LinuxConf.Au: A Matter of Hygiene: Automatic Page Migration for Linux
The Linux 2.6 kernels continue to evolve their support for NUMA platforms. Mechanisms and interfaces now [~2.6.16 and later] support "NUMA friendly" placement of kernel and user data, both automatically and under explict kernel subsystem and/or application control, and kernel developers are enhancing their subsystems to use these interfaces. As a result, the kernel does a fairly good job of allocating memory close to where it will be referenced -- at least initially. However, once automatic load balancing kicks in, all bets are off. The scheduler takes no note of NUMA locality when migrating tasks between nodes, other than fact that internode load balancing takes place somewhat less frequently than intranode balancing due to scheduling domain thresholds.

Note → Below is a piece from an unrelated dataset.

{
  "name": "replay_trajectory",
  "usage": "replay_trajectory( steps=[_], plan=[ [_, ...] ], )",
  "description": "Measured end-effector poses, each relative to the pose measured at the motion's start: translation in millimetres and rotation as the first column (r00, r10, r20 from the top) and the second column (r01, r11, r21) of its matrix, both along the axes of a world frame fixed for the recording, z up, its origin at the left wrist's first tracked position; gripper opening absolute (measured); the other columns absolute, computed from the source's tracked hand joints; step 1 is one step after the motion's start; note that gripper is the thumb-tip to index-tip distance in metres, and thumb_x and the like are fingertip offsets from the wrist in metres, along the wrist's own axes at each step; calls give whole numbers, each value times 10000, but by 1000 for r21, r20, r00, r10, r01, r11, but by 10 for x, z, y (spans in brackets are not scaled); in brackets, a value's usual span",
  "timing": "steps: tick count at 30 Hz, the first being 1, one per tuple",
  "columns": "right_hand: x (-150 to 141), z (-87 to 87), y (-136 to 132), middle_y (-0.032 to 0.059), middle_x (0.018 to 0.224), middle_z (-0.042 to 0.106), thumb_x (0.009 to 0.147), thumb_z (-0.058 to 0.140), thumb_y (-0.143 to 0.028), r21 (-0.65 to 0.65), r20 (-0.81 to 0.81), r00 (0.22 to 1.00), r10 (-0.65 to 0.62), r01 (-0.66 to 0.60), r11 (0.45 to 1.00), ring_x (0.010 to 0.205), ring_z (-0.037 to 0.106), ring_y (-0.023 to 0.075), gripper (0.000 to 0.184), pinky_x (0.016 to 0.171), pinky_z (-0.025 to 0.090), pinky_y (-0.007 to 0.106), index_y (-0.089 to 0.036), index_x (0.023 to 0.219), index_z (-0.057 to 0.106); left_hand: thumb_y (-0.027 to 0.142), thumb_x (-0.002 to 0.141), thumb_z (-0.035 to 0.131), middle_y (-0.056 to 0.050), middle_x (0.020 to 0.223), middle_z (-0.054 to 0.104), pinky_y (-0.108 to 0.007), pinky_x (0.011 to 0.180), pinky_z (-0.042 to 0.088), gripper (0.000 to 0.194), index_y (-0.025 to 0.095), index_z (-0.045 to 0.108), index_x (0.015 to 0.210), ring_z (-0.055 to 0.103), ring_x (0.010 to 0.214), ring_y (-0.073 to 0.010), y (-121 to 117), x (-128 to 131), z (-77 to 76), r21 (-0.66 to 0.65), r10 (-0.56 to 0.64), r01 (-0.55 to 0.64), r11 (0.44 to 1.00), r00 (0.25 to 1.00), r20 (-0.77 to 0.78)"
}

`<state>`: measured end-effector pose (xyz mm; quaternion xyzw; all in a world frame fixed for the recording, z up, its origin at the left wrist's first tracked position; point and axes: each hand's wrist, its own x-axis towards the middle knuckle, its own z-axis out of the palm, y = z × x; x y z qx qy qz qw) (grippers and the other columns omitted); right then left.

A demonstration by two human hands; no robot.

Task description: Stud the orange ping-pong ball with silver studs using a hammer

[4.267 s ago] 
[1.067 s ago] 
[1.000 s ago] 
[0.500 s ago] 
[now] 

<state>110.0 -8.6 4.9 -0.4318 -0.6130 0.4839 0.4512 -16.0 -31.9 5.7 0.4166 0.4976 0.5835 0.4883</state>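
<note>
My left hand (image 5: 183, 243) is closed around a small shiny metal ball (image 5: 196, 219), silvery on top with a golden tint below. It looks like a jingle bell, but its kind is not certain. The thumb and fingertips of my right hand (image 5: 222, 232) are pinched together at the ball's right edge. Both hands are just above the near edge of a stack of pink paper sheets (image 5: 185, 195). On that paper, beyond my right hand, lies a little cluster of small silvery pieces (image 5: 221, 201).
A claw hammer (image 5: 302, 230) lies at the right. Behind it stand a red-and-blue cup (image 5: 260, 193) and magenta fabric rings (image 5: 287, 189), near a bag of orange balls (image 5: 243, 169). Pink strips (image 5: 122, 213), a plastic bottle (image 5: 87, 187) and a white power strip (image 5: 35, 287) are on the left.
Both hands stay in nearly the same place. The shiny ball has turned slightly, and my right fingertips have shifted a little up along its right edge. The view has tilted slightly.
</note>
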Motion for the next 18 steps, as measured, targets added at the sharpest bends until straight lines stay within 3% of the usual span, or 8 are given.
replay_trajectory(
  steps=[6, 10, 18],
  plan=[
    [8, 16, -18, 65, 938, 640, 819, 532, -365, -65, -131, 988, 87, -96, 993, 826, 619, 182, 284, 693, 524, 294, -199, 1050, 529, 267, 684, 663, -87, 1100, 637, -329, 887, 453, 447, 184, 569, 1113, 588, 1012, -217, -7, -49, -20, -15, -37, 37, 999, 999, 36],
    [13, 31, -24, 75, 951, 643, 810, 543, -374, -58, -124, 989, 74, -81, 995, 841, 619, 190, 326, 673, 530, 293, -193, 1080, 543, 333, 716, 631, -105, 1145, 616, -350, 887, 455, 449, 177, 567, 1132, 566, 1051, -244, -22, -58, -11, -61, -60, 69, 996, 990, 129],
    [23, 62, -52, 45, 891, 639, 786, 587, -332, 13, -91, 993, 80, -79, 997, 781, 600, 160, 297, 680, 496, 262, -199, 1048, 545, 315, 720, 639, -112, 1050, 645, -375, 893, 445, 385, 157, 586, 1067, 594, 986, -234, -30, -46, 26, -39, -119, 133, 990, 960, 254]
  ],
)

This paper will present two series of patches developed by the author: "Migrate on Fault" and "Automatic Page Migration" that, together, permit a task to pull pages local to itself after being migrated to a new node. These patches build on the direct migration mechanisms in recent upstream kernel to support "lazy migration" -- i.e., page are migrated in the context of the referencing task in the fault path. The "automatic migration" series of patches enhances the scheduler to notify a task that it has been migrated to a new node, so that it can arrange for lazy migration of the pages that if references. Both "migrate on fault" and "automatic migration" can be enabled/disabled on a per cpuset basis.
The paper will present the results of running the McAlpin Stream benchmark to show that enabling automatic page migration results in overall increased bandwidth of a NUMA platform by allowing the system to return to a state of maximum locality after load perturbations. This is the "hygiene" aspect of the mechanisms. The paper will also present the results of other workloads that show the cost/benefit of the patches when disabled and when enabled.